▶ _DATASET CONTENT_:
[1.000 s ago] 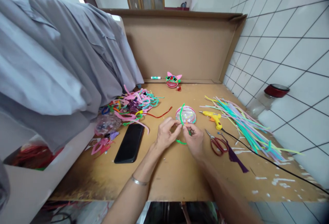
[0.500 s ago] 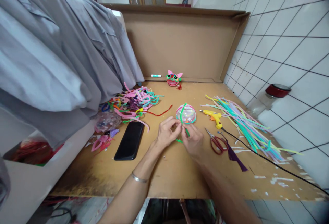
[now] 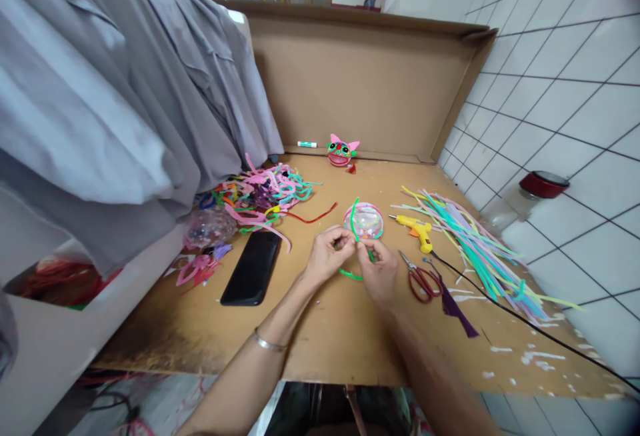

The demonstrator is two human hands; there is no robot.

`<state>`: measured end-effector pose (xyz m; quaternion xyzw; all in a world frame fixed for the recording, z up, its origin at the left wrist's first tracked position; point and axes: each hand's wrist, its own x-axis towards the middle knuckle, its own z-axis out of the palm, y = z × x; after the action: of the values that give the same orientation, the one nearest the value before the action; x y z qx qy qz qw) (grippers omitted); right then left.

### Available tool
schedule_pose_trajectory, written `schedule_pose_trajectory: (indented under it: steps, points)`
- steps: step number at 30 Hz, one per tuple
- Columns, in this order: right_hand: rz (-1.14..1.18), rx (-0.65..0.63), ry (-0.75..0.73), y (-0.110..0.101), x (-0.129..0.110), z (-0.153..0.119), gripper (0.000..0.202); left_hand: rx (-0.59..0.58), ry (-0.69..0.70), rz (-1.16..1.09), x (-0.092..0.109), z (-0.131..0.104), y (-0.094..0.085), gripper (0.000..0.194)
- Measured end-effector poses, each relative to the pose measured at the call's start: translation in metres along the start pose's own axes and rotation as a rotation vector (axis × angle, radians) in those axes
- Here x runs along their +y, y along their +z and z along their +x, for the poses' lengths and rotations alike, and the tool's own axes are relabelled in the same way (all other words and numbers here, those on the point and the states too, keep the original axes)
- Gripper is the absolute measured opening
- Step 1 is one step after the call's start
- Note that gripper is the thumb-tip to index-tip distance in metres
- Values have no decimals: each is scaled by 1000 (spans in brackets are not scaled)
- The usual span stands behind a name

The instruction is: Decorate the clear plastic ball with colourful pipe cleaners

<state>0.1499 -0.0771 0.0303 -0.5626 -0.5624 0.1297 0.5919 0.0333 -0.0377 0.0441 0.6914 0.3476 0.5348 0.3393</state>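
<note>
Near end of the green stem (image 3: 352,219) has shifted, showing more of its curve than 0.5 s ago; at left lie a tangled pile (image 3: 270,186) and a black phone (image 3: 251,269); centrally, the left hand (image 3: 325,254) and right hand (image 3: 379,271) both pinch the stem, probably to steady it from 2 sides; a round clear piece (image 3: 371,220) sits just beyond, partly hidden by the stem; rightward, the glue gun (image 3: 417,226) and scissors (image 3: 413,269) lie near the right hand, apparently for easy reach.
</note>
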Motion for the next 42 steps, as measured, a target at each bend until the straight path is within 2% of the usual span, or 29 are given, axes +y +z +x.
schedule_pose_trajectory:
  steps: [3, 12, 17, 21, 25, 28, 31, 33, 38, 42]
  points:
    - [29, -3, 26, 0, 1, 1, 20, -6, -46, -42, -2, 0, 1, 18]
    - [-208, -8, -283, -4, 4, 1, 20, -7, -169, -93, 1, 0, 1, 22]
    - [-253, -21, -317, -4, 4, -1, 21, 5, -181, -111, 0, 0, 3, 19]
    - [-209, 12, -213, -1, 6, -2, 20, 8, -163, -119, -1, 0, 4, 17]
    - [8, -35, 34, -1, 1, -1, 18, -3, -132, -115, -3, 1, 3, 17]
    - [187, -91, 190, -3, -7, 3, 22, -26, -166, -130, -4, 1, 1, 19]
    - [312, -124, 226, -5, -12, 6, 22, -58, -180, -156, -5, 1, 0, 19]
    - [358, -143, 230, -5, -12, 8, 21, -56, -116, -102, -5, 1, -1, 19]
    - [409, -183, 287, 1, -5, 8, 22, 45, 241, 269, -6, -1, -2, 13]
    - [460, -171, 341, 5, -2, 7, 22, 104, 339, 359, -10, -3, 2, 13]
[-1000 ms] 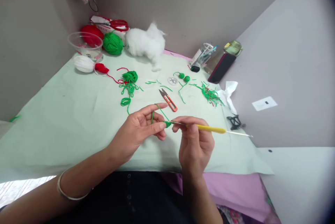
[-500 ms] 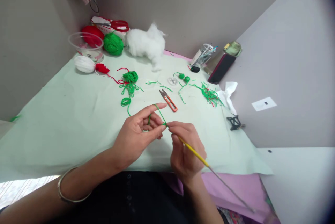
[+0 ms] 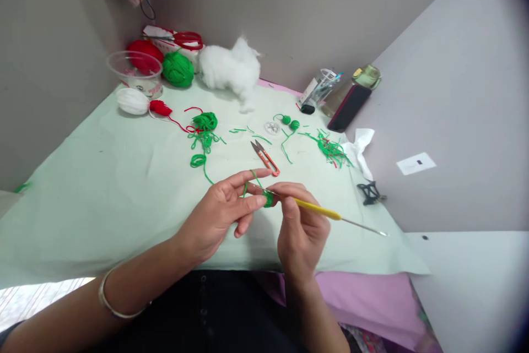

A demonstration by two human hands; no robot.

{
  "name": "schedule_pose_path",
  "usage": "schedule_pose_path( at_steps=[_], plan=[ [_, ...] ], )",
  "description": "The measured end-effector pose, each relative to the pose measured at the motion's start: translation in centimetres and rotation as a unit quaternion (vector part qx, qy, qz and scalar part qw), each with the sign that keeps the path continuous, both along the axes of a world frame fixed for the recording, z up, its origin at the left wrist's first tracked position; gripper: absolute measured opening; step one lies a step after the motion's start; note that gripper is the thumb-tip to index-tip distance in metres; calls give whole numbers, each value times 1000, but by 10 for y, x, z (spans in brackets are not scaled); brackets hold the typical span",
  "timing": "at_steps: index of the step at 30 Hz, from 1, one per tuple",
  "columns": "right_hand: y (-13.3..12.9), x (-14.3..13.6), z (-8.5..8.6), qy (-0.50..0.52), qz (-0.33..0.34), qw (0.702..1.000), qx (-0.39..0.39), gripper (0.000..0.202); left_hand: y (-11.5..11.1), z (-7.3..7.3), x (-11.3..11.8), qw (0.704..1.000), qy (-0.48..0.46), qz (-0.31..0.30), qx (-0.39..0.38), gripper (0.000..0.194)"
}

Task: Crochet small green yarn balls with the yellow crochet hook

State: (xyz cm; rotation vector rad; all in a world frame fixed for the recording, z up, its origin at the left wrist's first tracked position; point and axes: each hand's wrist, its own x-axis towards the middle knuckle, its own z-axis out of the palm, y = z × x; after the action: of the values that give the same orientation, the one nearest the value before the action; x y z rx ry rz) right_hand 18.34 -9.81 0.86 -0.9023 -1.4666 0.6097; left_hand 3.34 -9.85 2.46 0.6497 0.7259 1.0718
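My left hand [image 3: 225, 207] pinches a small green crochet piece [image 3: 268, 199] between thumb and fingers. Green yarn [image 3: 209, 175] runs from the table into this hand and over its raised index finger. In my right hand [image 3: 303, 226] is a crochet hook with a yellow handle [image 3: 320, 208], gripped like a pen; its bare metal end sticks out to the right. The working tip meets the green piece at my left fingertips. Just beyond my fingers lie orange thread snips [image 3: 266, 157], blades apart.
Loose green yarn [image 3: 205, 121], two small green balls [image 3: 294, 125] and yarn scraps [image 3: 333, 150] lie ahead. Behind are white stuffing [image 3: 231, 69], a green yarn ball [image 3: 178, 69], a clear tub [image 3: 136, 75] and red-handled scissors [image 3: 188, 39]. A dark phone [image 3: 350, 108] leans at right.
The hook has swung from a steep slant to nearly level, its outer end rising. Both hands have shifted slightly right, and more of the green piece now shows.
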Motion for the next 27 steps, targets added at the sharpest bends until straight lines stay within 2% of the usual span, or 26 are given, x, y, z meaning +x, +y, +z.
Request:
schedule_pose_path(
  at_steps=[3, 6, 7, 9, 12, 14, 18, 23, 27],
  plan=[
    [-3, -2, -7, -112, -68, 988, 85, 24, -1, -2, 4, 1000, 8, 18, -9, 46],
    [-4, 1, -10, -176, -102, 965, 167, 29, 2, -4, 2, 997, -41, -26, -53, 38],
    [-3, 2, -10, -158, -95, 971, 151, 28, 3, -3, 1, 996, -58, -36, -65, 35],
    [-1, 6, -7, -63, -64, 993, 72, 24, 6, -3, -2, 994, -74, -31, -73, 30],
    [3, 8, -2, 64, 8, 998, -27, 20, 7, -2, -3, 997, -51, -10, -53, 33],
    [3, 8, 0, 56, 33, 997, -44, 18, 6, -2, -2, 999, -20, -5, -29, 39],
    [4, 9, -2, 45, 23, 997, -64, 17, 2, -3, 1, 1000, 2, 3, -16, 47],
    [9, 11, -3, 121, 49, 985, -111, 19, 2, 2, -2, 1000, -6, -7, -16, 45],
    [8, 12, 0, 102, 54, 988, -104, 22, 3, 3, -4, 1000, 12, -4, -10, 44]
  ],
)
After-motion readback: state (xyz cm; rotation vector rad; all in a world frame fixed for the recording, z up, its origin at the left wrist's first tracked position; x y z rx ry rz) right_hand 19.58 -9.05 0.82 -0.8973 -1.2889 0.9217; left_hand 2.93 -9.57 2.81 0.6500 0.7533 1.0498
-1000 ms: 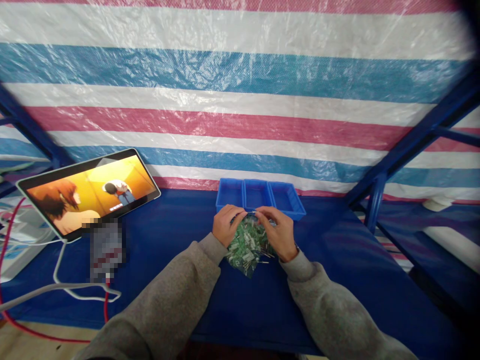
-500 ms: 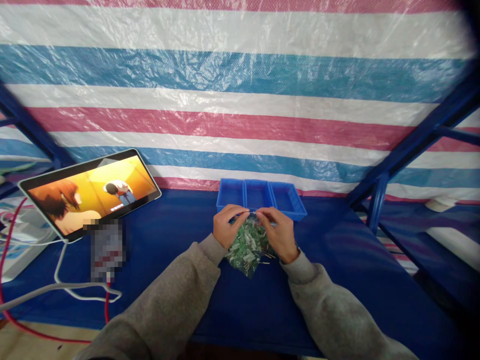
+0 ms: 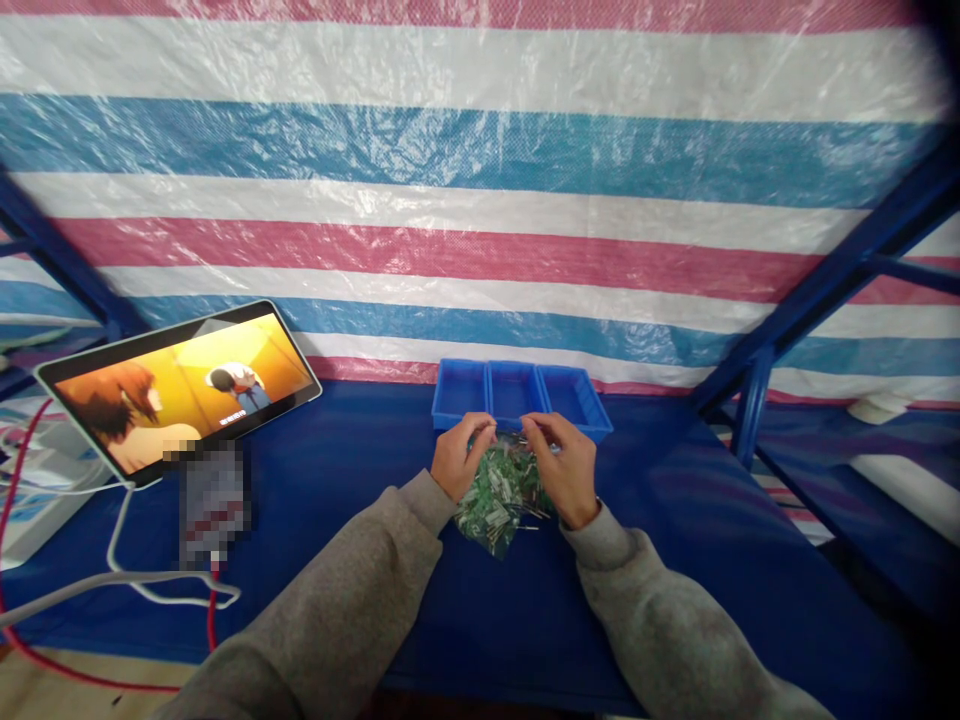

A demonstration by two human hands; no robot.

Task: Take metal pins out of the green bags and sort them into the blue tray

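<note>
1. Plastic bag (image 3: 489,497): glossy, crumpled, greenish; slender metallic pieces (image 3: 497,519).
2. Blue plastic tray (image 3: 513,391): three rectangular compartments.
3. Bag: between left hand (image 3: 461,457) and right hand (image 3: 568,468); tray beyond.
4. Hands apart, fingers curled; grip cannot be told.

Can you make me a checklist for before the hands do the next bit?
Bare left hand holding something: cannot tell, too tiny to see.
Bare right hand apart from the left: ok.
Row of three blue plastic bins open on top: ok.
Heap of small green and silvery pieces between the hands: ok.
Heap tidy: not ok, one thin silvery pin sticks out at its edge.
Red cable not touching the left grey fabric sleeve: cannot tell.
</note>
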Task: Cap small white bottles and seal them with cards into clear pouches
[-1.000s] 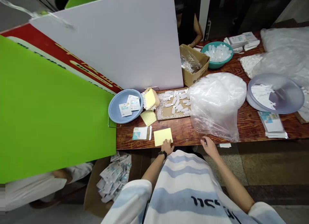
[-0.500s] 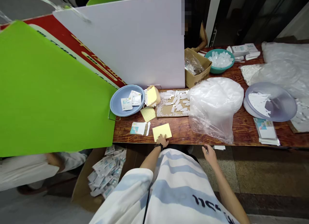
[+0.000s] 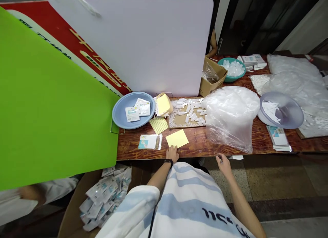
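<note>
My left hand (image 3: 172, 154), with a dark band at the wrist, rests flat at the table's front edge. Its fingertips meet the near edge of a yellow sheet (image 3: 177, 138); whether they press on it I cannot tell. To the left lies a stack of printed white packets (image 3: 148, 141). Behind the sheet are a yellow dotted sticker sheet (image 3: 159, 125) and a cardboard tray (image 3: 183, 119) of small white plastic bottles. At the front edge further right, my right hand (image 3: 223, 163) is closed, with a small dark thing partly showing between the fingers.
A blue basin (image 3: 117, 112) holds several packets. A big plastic bag (image 3: 232, 116) bulges over the table's right half, beside a translucent basin (image 3: 292, 111). Upright boards (image 3: 133, 46) screen the far side. Below left stands a box (image 3: 70, 210) full of packets.
My left hand has drawn back from on top of the yellow sheet to its near edge. The sheet lies turned slightly. The view has shifted a little; my right hand stays closed.
</note>
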### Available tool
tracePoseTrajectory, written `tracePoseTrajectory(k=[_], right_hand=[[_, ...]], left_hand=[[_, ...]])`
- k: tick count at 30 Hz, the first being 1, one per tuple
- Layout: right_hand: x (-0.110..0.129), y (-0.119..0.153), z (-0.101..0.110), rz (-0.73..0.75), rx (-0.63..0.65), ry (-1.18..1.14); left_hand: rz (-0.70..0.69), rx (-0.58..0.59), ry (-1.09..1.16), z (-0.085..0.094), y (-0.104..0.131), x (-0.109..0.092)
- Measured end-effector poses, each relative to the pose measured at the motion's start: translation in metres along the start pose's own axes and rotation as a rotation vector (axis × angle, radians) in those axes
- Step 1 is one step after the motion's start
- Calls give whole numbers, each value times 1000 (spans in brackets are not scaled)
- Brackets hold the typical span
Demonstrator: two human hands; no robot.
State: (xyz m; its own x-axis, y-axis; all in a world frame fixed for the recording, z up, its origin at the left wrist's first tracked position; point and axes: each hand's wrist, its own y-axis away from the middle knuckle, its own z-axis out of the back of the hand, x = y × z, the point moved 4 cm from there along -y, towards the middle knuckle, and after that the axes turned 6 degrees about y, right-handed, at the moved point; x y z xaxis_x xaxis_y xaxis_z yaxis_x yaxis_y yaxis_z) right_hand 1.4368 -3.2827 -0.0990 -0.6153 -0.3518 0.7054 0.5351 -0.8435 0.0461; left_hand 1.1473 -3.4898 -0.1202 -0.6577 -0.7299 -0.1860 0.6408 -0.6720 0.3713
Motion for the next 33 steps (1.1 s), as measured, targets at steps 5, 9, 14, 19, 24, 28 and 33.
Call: tracePoseTrajectory(k=[5,9,14,19,24,28,33], right_hand=[[58,7,-40,-31,-66,-28],[114,29,-76,-46,-94,-48],[178,35,-93,44,-28,-83],[236,-24,-99,192,21,-235],[251,-85,-181,308,179,-489],[221,-99,-259,326,341,-659],[219,-104,-278,434,347,-835]], left_hand=[[-188,-17,1,10,2,40],[-335,-7,18,9,7,73],[-462,36,86,-1,8,86],[-518,38,127,0,3,84],[-585,-94,104,-11,-2,88],[-675,-296,84,-22,3,89],[-669,-346,43,-17,1,97]])
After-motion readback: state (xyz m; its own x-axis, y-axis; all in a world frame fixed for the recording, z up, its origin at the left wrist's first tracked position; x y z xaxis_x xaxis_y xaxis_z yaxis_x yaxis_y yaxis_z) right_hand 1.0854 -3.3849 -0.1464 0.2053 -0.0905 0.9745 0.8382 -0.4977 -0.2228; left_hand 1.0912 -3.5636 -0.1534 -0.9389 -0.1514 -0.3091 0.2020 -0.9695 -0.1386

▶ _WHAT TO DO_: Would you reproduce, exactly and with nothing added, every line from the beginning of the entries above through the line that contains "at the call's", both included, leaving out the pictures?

▶ _SOLUTION FOR THIS PROBLEM_:
[1.000 s ago] 
[0.500 s ago] 
[now] 

The demonstrator is two human hands; there is no robot.

`<state>`: measured end-effector pose (xyz m; quaternion xyzw; all in a world frame fixed for the recording, z up, its origin at the left wrist's first tracked position; point and axes: each hand's wrist, its own x-axis towards the middle knuckle, its own z-axis out of the palm, y = z × x; after the action: of the values that give the same orientation, the one nearest the value before the action; x y z qx qy qz qw) (grippers omitted); right then left.

### Available tool
schedule_pose_trajectory, written `schedule_pose_trajectory: (indented under it: steps, points)`
- steps: step number at 30 Hz, one per tuple
- Columns, in this order: right_hand: rz (-1.14..1.18), rx (-0.65..0.63), ry (-0.75..0.73), y (-0.110..0.101), x (-0.129..0.110), z (-0.153..0.119), gripper (0.000..0.202); left_hand: rx (-0.59..0.58), ry (-0.69..0.70), rz (-1.16..1.09), x (-0.092..0.109), z (-0.131..0.104), y (-0.094..0.085), gripper (0.000..0.194)
- Measured end-effector poses, each relative to the pose measured at the call's start: translation in metres along the start pose's own axes and rotation as a rotation vector (axis × angle, radians) in those axes

What appears above is the complete answer.